An OpenMP Implementation of a Spectral Method Based CFD Solver on the cc-NUMA Origin 2000

Fady Najjar1  
CSAR
Urbana, IL 61801
f-najjar@csar.uiuc.edu
http://www.csar.uiuc.edu/~f-najjar
and
Rajat Mittal2
Mechanical Engineering
University of Florida
Gainesville, FL 32611
mittal@gollum.me.ufl.edu
http://gollum.me.ufl.edu/~mittal

Extended Abstract

Keywords: OpenMP Compliant, Spectral Methods, Computational Fluid Dynamics, cc-NUMA Origin 2000

Abstract

The high accuracy of spectral methods have made them popular in direct numerical simulations (DNSs) of turbulent flows [1]. However, the high per-point computational cost of spectral method based solvers has to date limited these DNSs to low Reynolds numbers and to relatively simple flow configurations. Parallel computing provides the only avenue of extending this methodology to higher Reynolds numbers and more complex flow configurations which are of greater relevance to practical problems. However, due to the dominance of matrix-matrix multiplications and Fast Fourier Transforms in the computations, parallelization of a spectral code presents some unique challenges and these have to met in order to construct an efficient parallel solver. A Fourier-Chebyshev spectral collocation method for simulating 3-D, unsteady, viscous, incompressible flow past spheres and spheroids [2] has been ported from the CRAY C-90 to the distributed-shared (DSM) memory cc-NUMA (Cache-Coherent Non-Uniform Access Memory) Origin 2000 system using OpenMP. Our objective in porting this code to the parallel platform is to simulate and analyze the flow past spheres and spheroids upto Re=10000 and we expect to employ meshes with upto 12 million points for these simulations. A number of test cases have been run in order to characterize the parallel efficiency and speed of the solver. The tests indicate a parallel efficiency of at least 50% with a solver operating at upwards of 4 GFLOPS on 32 processors. This paper will describe the key issues faced in parallelizing this code and present in detail the results of these performace tests.

Computational Methodology

The basic shape that is considered is a prolate spheroid. The governing equations are the unsteady, incompressible Navier Stokes equations. The above equations are transformed to the prolate spheroidal coordinate system and the resulting system of equations is discretized on a body fitted spheroidal mesh the surface grid for which is shown in Figure 1. In the following discussion N1, N2 and N3 are the number of mesh points in the wall-normal (xi), wall-tangential (eta) and azimuthal (phi) directions respectively. The azimuthal direction phi is periodic over 2*pi and this allows us to use a Fourier collocation method in this direction. In the eta-direction, which is referred to as the wall-tangential direction, the flow is periodic not over pi but over 2*pi, and this allows us to use a Fourier collocation method for computing derivatives along this direction. The semi-infinite flow domain is truncated to a large but finite distance and a Chebyshev collocation method is used in this non-periodic direction. Thus, spectral discretization is used along all the three directions and this results in a highly accurate computation of the derivatives. A two-step time-split[3] scheme is used for advancing the solution in time. The intermediate velocity field is obtained first by advancing through the advection-diffusion equation. A second-order accurate, semi-implicit method is used for this step where all convective terms are treated explicitly and diffusion terms are treated implicitly. Details regarding implicit treatment of diffusion terms will be provided in section 2.3. A 2nd-order Adams-Bashforth (AB) is employed for the explicit terms and the implicit terms are discretized using a Crank-Nicolson (CN) scheme. The next step is pressure-correction and this requires the solution of the pressure Poisson equation which is solved with a homogeneous Neumann condition on the boundaries. Finally the pressure correction is added to the intermediate velocity and a divergence-free velocity field is obtained.
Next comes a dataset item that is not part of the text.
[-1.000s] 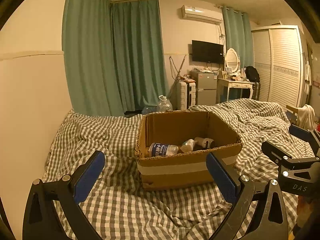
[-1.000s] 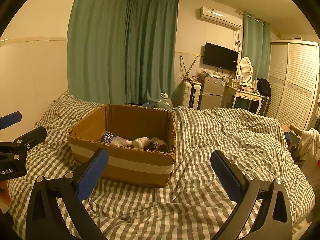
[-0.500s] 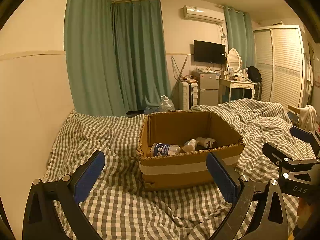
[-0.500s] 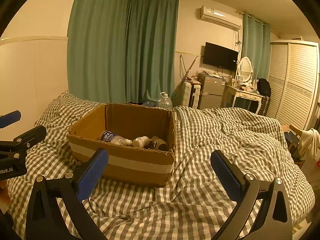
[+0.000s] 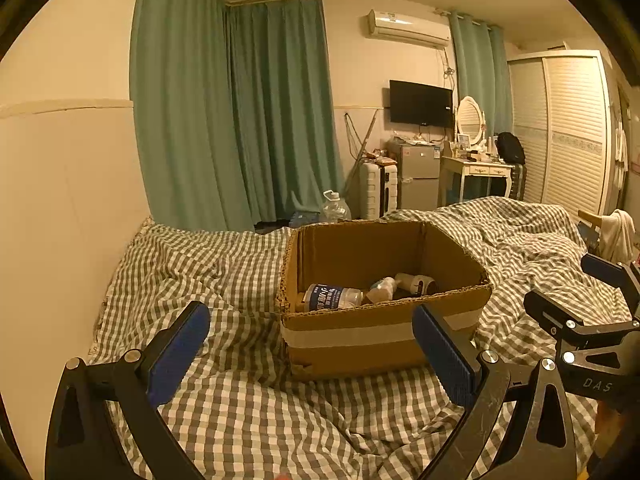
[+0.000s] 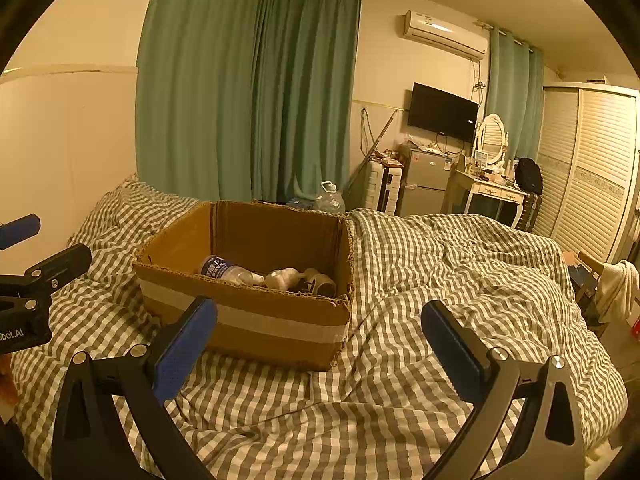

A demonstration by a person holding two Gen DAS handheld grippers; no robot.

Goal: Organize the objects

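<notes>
An open cardboard box [image 5: 360,340] [image 6: 256,324] stands on the checked bedcover. Inside lie a water bottle with a blue label [image 5: 332,297] [image 6: 224,270], a small pale bottle [image 5: 382,288] [image 6: 286,278] and a white roll-shaped object [image 5: 416,282] [image 6: 322,280]. My left gripper [image 5: 312,354] is open and empty, held above the bed in front of the box. My right gripper [image 6: 320,350] is open and empty, in front of the box's right corner. Each gripper shows at the edge of the other's view.
The checked bedcover [image 5: 240,412] [image 6: 460,280] is rumpled, with folds to the right of the box. A wall [image 5: 68,200] runs along the bed's left side. Green curtains, a large water jug [image 5: 334,208], a suitcase, a small fridge, a dressing table and a wardrobe stand beyond.
Both views have shifted only slightly; the box sits a little more to the right in the left wrist view. The grippers stay open and empty.
</notes>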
Figure 1. Surface Mesh showing Prolate Spheroidal Coordinate System

Single Processor Optimizations

The basic algorithm was developed on a single CRAY vector processor, C-90. Although the algorithm was efficient and optimized for Parallel Vector Processor (PVP) platforms, steps were needed to enhance the performance on RISC-based processors with distributed-shared memory hierarchy. The primary issues in this paradigm are to minimize primary (L1) and secondary (L2) data cache misses, reduce Table Look-aside Buffer (TLB) misses and optimize data locality. On the Origin 2000, access to data residing in cache is 100 times faster than access to memory. The compiler optimized for out-of-data cache provides prefetching functionality allowing enhanced cache performance. The porting effort from CRAY to the Origin 2000 accounted for minimal changes in the code, primarily removing EQUIVALENCE statements to permit data layout directives, loop interchange as to access the leftmost index the fastest, and upgrading all floating variables to double precision. Although the loop interchange is a procedure handled efficiently by the compiler with an aggressive optimization level (-O3), the loop structure was modified manually throughtout the code to permit an efficient implement on DSM systems for any optimization level. Further, the promotion of the variables from single-precision to double precision was handled in most cases with the compiler flag (-r8). The final step in the porting effort focused on modifications of the library calls to the Origin optimized libraries in particular the Fast Fourier Transform (FFT) and upgrading the library calls to double precision. For instance, the matrix-matrix multiplication routine is called on the CRAY in single precision as SGEMM, this call was modified to double precision as DGEMM. Unfortunately, this mechanism is not handled automatically by the compiler and care was taken to propagate these modifications throughout the code. Having completed this task, the code was tested on both platforms and was found to give answers within machine-accuracy.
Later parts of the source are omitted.